Verona and its territory, accompanied by a tourist guide, become a precious tool for learning the history of a complex and fascinating period: the Risorgimento and the battles for the Unification of Italy. Verona under the Austrian domination (1815-1866), in the Centrex of the Quadrilateral, the Austrian defensive system of fortresses, becomes a military center of fundamental strategic importance, controlling and equipping the Austrian military network in Veneto. Through a series of educational itineraries specifically designed for students, it's possible to revive the most important aspects of this interesting part of Italian history.
The fortifications. Verona, in the Austrian domination period, was surrounded by massive walls built using the most modern military technologies. Such constructions are almost perfectly preserved and can be visited in what, in recent years, has been constituted as the so called Park of the walls, a path that allows to understand the strategies, the functionality, the management, the daily life in the garrisons of one of the most impressive fortification system in Europe.
The control of the territory. Verona, primary nodal point of the Quadrilateral, was the center from which the Austrian Imperial Army in Veneto, basically an Austrian colony, were controlled, supplied with weapons, clothing, food an medical care. In Verona are still present, and in part can be visited, some of the military buildings designed by the architects of Vienna: the military hospital, the arsenal in neo romanesque style, the barracks in Santa Marta, the Austrian head quarter at Palazzo Carli. Not only wonderful buildings from the functional point of view, but also, thanks to the refined architectural style, important works of art.

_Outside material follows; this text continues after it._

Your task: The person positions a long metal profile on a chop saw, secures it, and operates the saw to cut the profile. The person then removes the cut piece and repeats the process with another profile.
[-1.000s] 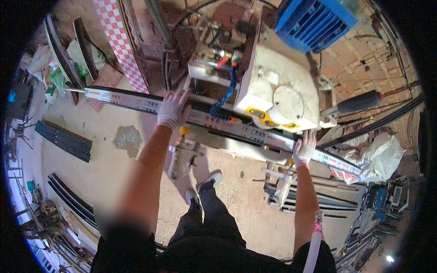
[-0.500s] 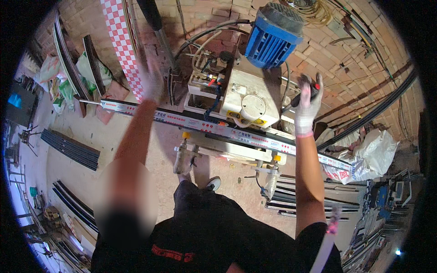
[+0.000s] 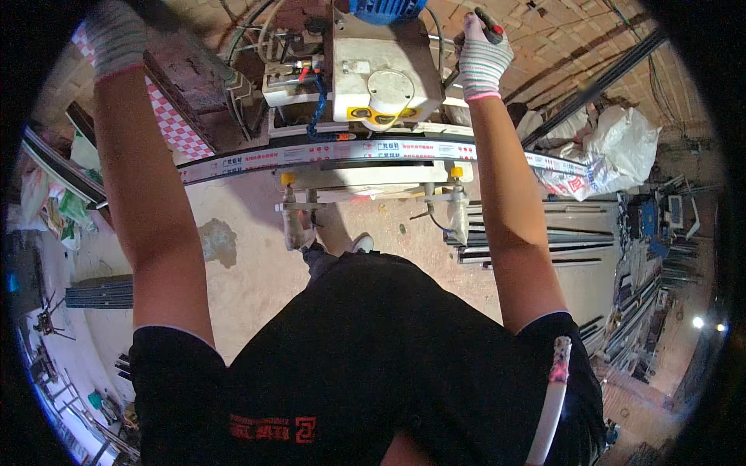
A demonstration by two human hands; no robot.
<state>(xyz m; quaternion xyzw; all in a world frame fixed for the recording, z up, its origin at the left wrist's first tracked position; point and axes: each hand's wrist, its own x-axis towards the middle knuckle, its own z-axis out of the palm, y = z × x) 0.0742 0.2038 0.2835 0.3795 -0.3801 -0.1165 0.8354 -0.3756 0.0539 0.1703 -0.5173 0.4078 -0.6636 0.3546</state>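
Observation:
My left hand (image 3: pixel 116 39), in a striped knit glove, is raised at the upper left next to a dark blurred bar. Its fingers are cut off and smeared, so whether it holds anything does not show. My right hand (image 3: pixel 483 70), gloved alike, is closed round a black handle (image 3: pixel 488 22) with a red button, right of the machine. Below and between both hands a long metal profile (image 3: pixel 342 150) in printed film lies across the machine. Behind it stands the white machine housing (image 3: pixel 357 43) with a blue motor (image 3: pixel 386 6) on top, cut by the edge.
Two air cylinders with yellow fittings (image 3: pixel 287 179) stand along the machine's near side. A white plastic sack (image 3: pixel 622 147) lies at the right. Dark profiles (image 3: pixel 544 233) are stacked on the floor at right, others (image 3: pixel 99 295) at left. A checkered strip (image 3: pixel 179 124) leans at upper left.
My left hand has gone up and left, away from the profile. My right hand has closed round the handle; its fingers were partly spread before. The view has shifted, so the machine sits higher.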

The fortresses system. The whole western Veronese territory, up to Lake of Garda which was the border with the newly born Italian Kingdom, was spotted with Austrian fortresses, that in case of attack represented the forefront of the defensive system of Austrian controlled towns such as Mantua, Legnago, Villafranca and of course Verona,
Despite the carelessness and negligence that let disappear many of these spectacular examples of military engineering, some of them are still intact and can be visited. For example the urban St Leonardo fortress (today the Sanctuary of Our Lady of Lourdes) and St Mattia fortress, or Gisella (which was named after the Austrian Emperor daughter) Ardietti, Pastrengo or Peschiera fortresses towards Lake of Garda.